PROMPT:
An exact transcription of the data below is needed.

★ ★ ★ ★

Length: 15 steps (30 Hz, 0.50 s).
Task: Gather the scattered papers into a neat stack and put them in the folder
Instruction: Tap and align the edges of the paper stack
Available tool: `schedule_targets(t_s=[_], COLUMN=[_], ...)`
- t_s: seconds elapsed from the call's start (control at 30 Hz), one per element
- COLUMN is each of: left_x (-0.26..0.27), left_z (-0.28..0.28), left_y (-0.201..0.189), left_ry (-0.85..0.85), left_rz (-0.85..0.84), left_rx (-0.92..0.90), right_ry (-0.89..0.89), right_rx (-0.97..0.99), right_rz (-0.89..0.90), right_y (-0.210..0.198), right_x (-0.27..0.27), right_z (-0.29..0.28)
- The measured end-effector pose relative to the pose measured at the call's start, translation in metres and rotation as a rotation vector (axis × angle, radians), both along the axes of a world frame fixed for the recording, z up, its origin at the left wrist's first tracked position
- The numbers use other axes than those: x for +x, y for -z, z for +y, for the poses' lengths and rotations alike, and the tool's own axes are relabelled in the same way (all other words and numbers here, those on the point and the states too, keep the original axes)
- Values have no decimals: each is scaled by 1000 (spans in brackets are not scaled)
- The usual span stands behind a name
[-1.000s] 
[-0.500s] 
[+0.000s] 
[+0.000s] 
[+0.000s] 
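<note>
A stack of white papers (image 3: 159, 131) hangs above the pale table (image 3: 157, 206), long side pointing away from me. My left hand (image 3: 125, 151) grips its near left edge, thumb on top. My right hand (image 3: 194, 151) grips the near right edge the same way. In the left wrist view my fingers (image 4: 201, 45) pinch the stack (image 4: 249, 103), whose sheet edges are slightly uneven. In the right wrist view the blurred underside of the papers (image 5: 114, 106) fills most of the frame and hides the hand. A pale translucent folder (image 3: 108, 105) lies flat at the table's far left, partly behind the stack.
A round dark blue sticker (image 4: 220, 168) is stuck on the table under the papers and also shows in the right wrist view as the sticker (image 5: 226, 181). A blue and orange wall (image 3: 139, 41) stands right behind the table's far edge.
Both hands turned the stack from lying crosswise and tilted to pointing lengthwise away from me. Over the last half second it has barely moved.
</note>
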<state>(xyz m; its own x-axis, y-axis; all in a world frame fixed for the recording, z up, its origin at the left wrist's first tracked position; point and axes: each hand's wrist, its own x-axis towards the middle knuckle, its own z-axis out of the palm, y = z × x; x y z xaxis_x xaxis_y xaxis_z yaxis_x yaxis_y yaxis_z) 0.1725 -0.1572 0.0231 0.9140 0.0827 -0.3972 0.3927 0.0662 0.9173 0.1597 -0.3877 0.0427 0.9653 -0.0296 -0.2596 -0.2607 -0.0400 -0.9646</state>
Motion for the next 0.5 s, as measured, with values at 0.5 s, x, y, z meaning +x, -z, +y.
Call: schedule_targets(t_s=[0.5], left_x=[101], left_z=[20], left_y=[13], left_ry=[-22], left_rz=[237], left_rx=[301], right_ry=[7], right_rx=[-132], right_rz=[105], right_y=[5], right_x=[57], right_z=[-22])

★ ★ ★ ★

REPLY:
Length: 15 steps (30 Hz, 0.50 s).
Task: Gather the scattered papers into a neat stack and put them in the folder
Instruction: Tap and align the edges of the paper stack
Available tool: `schedule_targets(t_s=[_], COLUMN=[_], ...)`
- t_s: seconds elapsed from the call's start (control at 30 Hz), one per element
- COLUMN is each of: left_x (-0.26..0.27), left_z (-0.28..0.28), left_y (-0.201..0.189), left_ry (-0.85..0.85), left_rz (-0.85..0.84), left_rx (-0.92..0.90), right_ry (-0.89..0.89), right_rx (-0.97..0.99), right_rz (-0.89..0.90), right_y (-0.210..0.198), right_x (-0.27..0.27), right_z (-0.29..0.28)
- The measured end-effector pose relative to the pose measured at the call's start, translation in metres and rotation as a rotation vector (axis × angle, radians), both along the axes of a world frame fixed for the recording, z up, its origin at the left wrist's first tracked position
- The numbers use other axes than those: x for +x, y for -z, z for +y, for the poses' lengths and rotations alike, and the tool's own axes are relabelled in the same way (all other words and numbers here, those on the point and the states too, keep the original axes)
- Values have no decimals: each is scaled by 1000 (spans in brackets are not scaled)
- The usual span stands behind a name
[-1.000s] 
[-0.500s] 
[+0.000s] 
[+0.000s] 
[+0.000s] 
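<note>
A stack of white papers (image 3: 159, 131) hangs above the pale table (image 3: 157, 206), long side pointing away from me. My left hand (image 3: 125, 151) grips its near left edge, thumb on top. My right hand (image 3: 194, 151) grips the near right edge the same way. In the left wrist view my fingers (image 4: 201, 45) pinch the stack (image 4: 249, 103), whose sheet edges are slightly uneven. In the right wrist view the blurred underside of the papers (image 5: 114, 106) fills most of the frame and hides the hand. A pale translucent folder (image 3: 108, 105) lies flat at the table's far left, partly behind the stack.
A round dark blue sticker (image 4: 220, 168) is stuck on the table under the papers and also shows in the right wrist view as the sticker (image 5: 226, 181). A blue and orange wall (image 3: 139, 41) stands right behind the table's far edge.
Both hands turned the stack from lying crosswise and tilted to pointing lengthwise away from me. Over the last half second it has barely moved.
</note>
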<state>(xyz m; its own x-axis, y-axis; all in a world frame fixed for the recording, z up, its origin at the left wrist's first tracked position; point and axes: each hand's wrist, its own x-axis towards the middle knuckle, its own z-axis out of the palm, y = z × x; x y z xaxis_x xaxis_y xaxis_z yaxis_x yaxis_y yaxis_z) 0.1725 -0.1572 0.0231 0.9140 0.0827 -0.3972 0.3927 0.0662 0.9173 0.1597 -0.3877 0.0427 0.9653 -0.0296 -0.2596 -0.2607 -0.0400 -0.9646</state>
Motion for the next 0.5 s, as measured, with values at 0.5 s, x, y, z meaning +x, -z, +y.
Call: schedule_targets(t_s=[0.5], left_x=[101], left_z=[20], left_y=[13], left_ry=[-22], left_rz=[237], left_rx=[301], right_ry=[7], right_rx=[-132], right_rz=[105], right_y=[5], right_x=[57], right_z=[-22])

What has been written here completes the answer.